La difficile sintesi tra emozione e resoconto storico

Radioactive trae spunto proprio da questa forte direttrice biografica, rendendo la componente emozionale di questa storia d’amore il motore trainante di tutta la narrazione. L’intuizione di un rapporto amoroso sostanzialmente simbiotico, inteso quasi come spinta alla fioritura della mente del genio, è di grande interesse: i momenti di intimità, tenerezza e collaborazione tra i due riescono davvero a farci toccare con mano il temperamento insieme duro e affettuoso della scienziata, dove invece più sfilacciato e incoerente risulta il racconto della sue conquiste scientifiche.

Se ben chiaro è infatti il percorso di crescita umana e personale fatto dalla protagonista, la messa in scena delle tappe che l’hanno portata a rivoluzionare il mondo della scienza soffre di una certa approssimazione. Inutili e addirittura didascaliche appaiono dunque le sequenze che, interrompendo la narrazione, proiettano lo spettatore nel futuro per mostrargli gli usi più o meno distruttivi che l’uomo farà di queste eccezionali scoperte; dal laboratorio di Marie si passa dunque a scenari bellici o catastrofici, come quelli di Hiroshima e della bomba atomica, di Chernobyl e della centrale nucleare, dei laboratori per le terapie radio anticancro. Questa sorta di temporalità parallela vorrebbe forse essere uno spunto per ragionare sulle conseguenze morali ed etiche della ricerca scientifica, un dilemma per il quale la stessa Curie, una volta scoperti gli effetti cancerogeni della radioattività, non riuscirà a darsi pace. La seconda parte del film si concentra infatti sulle vicende più oscure e drammatiche vissute dalla donna, mettendo un po’ confusamente il scena lo scandalo per il suo rapporto con il matematico Paul Langevin e gli ultimi anni dedicati alla messa a punto di macchine per radiografie, utilizzate poi da lei stessa e dalla figlia Eve al fronte, durante il primo conflitto mondiale.

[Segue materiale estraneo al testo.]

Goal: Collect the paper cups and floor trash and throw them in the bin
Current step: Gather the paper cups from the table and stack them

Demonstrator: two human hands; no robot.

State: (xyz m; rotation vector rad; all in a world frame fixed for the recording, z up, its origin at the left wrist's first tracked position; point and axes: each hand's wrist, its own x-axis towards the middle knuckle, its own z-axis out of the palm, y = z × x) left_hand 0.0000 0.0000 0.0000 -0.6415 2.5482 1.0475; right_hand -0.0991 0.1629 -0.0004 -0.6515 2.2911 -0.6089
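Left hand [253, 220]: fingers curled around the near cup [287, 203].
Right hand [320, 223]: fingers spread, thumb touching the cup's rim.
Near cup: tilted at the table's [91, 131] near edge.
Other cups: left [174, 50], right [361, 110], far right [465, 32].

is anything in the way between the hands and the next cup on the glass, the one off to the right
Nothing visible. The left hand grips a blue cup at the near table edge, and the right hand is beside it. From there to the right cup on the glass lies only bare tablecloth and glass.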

Contorni inafferrabili (e un film da recuperare)

Se geniale e commosso era stato il racconto autobiografico fatto con Persepolis – basato peraltro sulle memorie della stessa regista – con il salto nel mondo delle più classiche biografie di personaggi eccelsi Marjane Satrapi compie insomma un mezzo passo falso, dandoci l’impressione di aver perso per strada quel tocco personale che da sempre la distingue nel panorama cinematografico degli ultimi anni. Insieme al suo tocco si sfumano anche i contorni di questa straordinaria figura, che resta ancora oggi, come lo è stato ai suoi tempi, un soggetto decisamente impegnativo col quale confrontarsi.

Insomma, il film definitivo sulla figura di Marie Curie resta ancora da fare, ma nel frattempo gli appassionati potranno cogliere l’occasione per recuperare – o rivedere – quell’antica ma sempre fresca pellicola che è Madame Curie, film del 1943 diretto da Mervyn LeRoy e scritto, oltre che da Paul Osborn, Paul H. Rameau, anche da un insospettabile Aldous Huxley, incredibilmente mai inserito nei credits finali!